Storage Proofs/The Cryptography

Storage Proofs: The Cryptography

Twenty years of academic research underlies this work. This page covers the academic history, the mathematics, and how we adapted classical proof-of-storage schemes to IPFS’s content-addressed block model.

Looking for the interactive intro? Start with the warehouse game →

Why a Checksum Isn’t Enough

The “store-only-the-hash” attack

A dishonest storage provider who received your file can compute its SHA-256 hash once, store just those 32 bytes, and then delete the actual data. Every time you ask “do you have my file?” they answer correctly — because they computed the hash before deleting. They need O(1) storage to maintain the illusion of O(n) storage.

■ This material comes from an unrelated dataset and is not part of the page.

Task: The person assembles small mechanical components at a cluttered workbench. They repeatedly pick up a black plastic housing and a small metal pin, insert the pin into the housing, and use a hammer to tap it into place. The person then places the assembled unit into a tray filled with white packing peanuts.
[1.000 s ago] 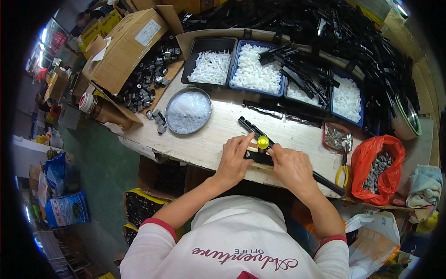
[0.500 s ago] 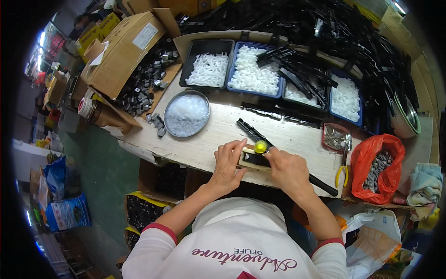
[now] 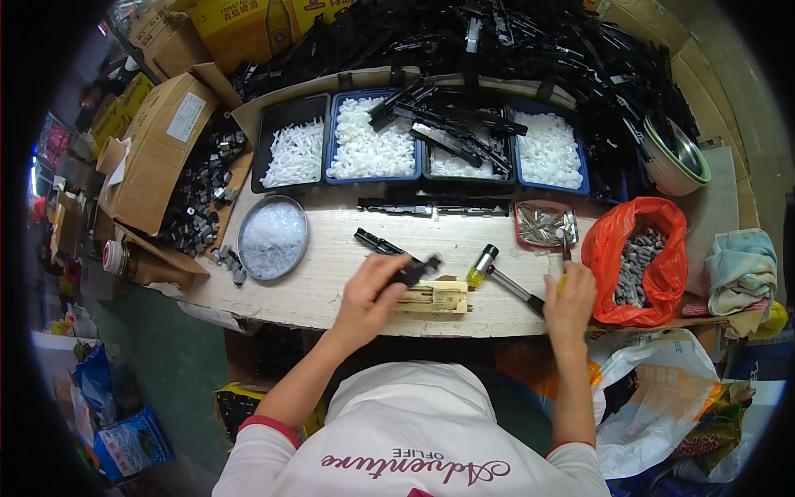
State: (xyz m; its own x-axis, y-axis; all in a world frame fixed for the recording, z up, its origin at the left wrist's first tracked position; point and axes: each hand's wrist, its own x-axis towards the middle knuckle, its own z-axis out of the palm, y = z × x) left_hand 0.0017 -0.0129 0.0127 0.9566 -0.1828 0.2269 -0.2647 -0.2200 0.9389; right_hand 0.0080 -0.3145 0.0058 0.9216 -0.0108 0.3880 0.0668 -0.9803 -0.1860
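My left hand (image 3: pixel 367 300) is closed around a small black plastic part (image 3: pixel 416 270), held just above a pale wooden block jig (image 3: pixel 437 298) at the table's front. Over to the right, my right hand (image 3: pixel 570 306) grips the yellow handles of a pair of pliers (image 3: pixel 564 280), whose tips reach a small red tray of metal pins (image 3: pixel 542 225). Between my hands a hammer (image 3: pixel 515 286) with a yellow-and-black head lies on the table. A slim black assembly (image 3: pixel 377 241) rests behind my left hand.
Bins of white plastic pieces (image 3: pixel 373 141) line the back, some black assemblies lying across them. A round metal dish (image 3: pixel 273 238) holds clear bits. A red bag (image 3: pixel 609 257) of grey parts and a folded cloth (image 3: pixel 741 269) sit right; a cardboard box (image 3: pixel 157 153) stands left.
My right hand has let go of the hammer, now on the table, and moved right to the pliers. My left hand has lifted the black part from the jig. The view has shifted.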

Any verification scheme based on a fixed, predictable question fails this way. The solution is to make challenges unpredictable — chosen after the data is committed — so the prover must hold the actual blocks to answer them. No amount of precomputation helps if the question changes every time.

This is why proof-of-storage schemes are interactive(or use pseudorandom challenges tied to a fresh seed): the prover can’t know in advance which blocks will be asked about, so they must keep all of them.

PDP — Provable Data Possession

Proves the storage provider holds your data at the moment of the challenge. O(1) or O(log n) proof size. Unlimited challenges. Does notenable file recovery from audit logs — it’s a detection system, not a backup.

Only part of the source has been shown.